The letter of sports agreement falls on a bill that already has problems. The The Digital Asset Market Clarity Act cleared the Senate Banking Committee 15-9 on May 18a meaningful vote count but that does not resolve the three obstacles blocking the bottom line.

Unresolved contention in the bill’s language, two competing committee drafts that must be included, and 60 votes that require more consensus than committee votes indicate.

A coalition of more than 50 organizations wants the Clarity Act to ban sports betting and betting markets like casinos.
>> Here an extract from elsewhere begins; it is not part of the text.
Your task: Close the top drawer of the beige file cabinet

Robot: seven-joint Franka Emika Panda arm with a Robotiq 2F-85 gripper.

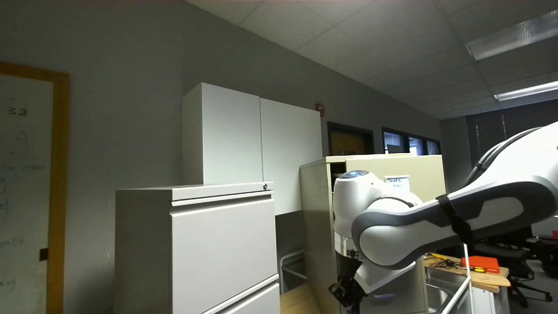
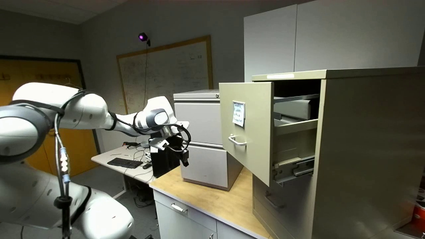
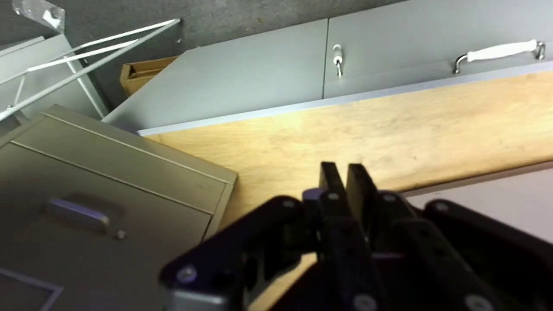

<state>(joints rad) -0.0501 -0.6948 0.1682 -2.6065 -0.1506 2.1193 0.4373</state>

With just nine business days until the July 4th holiday, Senate organizers are faced with a decision whether to fold the anti-gambling contract language into the Clarity Act or leave it for a separate Schiff-Curtis bill. S

Senators Adam Schiff and John Curtis introduced the Prediction Markets Are Gambling Act (S.4160) in March 2026, which would amend the Commodity Exchange Act to prohibit CFTC-registered entities from listing contracts related to any betting or gaming event, or offering casino-style products such as poker or blackjack. The bill protects national and tribal sports governance as regulated, exactly what the IGA and AGA want to establish.

The trigger for this persuasive pressure was the adoption of the CFTC’s rules in early June 2026, which advanced the system to allow sports contracts on the prediction markets. Barring injury-related markets, call-ups, high school athletics, and games of chance, but leaving talent-related contracts may be open.